There will be good days ahead for “businesspeople like [Alibaba founder] Jack Ma” who say no to paying bribes, the mouthpiece of the Communist Party’s anti-graft watchdog said on Tuesday, shifting some of the focus of the national anticorruption campaign from bribe-takers to bribe-payers.
The shift underscored a major dilemma for Beijing – its reliance on bribe-payers to bring corrupt officials to justice, a governance expert said.
An article in China Discipline Inspection Daily, a publication under the Central Commission for Discipline Inspection, businesspeople who relied on hard work and innovation to get ahead would reap dividends down the track.
Under the headline “For the Jack Ma[s] who pledge to never bribe, there are good times ahead”, the article said: “We believe the Jack Ma[s] who pledge never to bribe compete on their competence, their willingness to suffer … their hard work, as well as their willingness to embrace change and transform themselves. For these people, there are good times ahead.”

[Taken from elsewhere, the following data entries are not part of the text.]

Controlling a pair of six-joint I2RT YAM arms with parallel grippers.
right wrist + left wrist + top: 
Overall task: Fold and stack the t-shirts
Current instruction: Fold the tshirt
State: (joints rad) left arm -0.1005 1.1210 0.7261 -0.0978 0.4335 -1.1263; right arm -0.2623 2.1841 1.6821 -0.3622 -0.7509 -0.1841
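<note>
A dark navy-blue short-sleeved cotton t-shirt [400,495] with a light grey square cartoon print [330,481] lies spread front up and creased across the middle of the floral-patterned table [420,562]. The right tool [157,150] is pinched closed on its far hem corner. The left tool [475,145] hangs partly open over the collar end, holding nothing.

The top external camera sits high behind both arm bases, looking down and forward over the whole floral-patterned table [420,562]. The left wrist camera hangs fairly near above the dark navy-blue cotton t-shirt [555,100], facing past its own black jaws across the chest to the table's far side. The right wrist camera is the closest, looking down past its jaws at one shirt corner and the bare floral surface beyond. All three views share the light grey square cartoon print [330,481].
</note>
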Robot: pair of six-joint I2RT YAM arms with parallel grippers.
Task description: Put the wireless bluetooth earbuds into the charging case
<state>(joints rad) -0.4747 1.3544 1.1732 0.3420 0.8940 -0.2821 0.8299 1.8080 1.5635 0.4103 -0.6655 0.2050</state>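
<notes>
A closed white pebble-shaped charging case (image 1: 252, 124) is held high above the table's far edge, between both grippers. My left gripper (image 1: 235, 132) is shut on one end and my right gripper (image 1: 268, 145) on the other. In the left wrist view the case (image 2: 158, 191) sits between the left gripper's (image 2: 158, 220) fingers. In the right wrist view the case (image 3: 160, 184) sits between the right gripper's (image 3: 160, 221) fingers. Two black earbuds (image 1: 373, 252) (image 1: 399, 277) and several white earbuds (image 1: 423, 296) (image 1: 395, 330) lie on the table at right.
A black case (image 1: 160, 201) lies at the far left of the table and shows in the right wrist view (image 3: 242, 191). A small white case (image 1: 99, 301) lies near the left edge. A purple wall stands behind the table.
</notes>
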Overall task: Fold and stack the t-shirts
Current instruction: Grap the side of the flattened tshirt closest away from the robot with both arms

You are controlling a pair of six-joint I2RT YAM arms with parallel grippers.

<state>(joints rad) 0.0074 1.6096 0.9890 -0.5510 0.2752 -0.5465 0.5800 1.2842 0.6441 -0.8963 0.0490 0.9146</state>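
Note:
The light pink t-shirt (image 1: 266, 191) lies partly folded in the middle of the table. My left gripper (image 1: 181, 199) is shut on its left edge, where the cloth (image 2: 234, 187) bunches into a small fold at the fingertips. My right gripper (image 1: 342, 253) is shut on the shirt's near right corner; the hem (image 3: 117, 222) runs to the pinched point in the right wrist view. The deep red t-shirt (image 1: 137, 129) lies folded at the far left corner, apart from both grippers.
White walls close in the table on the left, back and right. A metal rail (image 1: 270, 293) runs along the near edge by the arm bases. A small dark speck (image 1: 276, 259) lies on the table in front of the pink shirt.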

The article follows Ma’s warning to executives in Beijing late last month that bribery was a line in the sand that they should not cross.
Read more: Say no to bribery, Alibaba’s founder Jack Ma warns China’s entrepreneurs
Addressing the Third World Zhejiang Entrepreneurs Convention, he urged federation members to work hard to maintain good relations with the government, but to stick to the basic principle that bribes should never be a part of their activities.